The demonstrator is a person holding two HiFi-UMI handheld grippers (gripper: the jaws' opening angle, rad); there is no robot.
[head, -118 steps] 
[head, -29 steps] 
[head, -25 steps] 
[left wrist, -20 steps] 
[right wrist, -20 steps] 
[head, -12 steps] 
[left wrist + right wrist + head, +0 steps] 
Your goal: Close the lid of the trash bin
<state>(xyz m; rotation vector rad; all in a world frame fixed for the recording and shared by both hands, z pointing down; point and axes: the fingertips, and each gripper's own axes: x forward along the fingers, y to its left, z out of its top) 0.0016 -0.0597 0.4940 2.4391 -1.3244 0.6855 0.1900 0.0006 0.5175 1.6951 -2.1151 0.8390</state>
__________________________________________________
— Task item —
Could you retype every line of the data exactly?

— Worked solution —
The demonstrator is a person holding two HiFi-UMI handheld grippers (gripper: the jaws' opening angle, rad); there is no robot.
[head, -118 steps] 
[head, -29 steps] 
[head, -25 steps] 
[left wrist, -20 steps] 
[right wrist, -20 steps] 
[head, -12 steps] 
[left wrist + right wrist + head, +0 steps] 
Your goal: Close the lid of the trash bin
<state>(xyz m; rotation vector rad; all in a world frame fixed for the recording and shared by both hands, z pointing down; point and axes: the fingertips, and each gripper's own axes: x forward along the fingers, y to its left, z out of its top) 0.0016 -0.0597 0.4940 2.4391 -1.3244 0.6855 0.1900 0.0006 0.5175 1.6951 -2.1151 0.8390</state>

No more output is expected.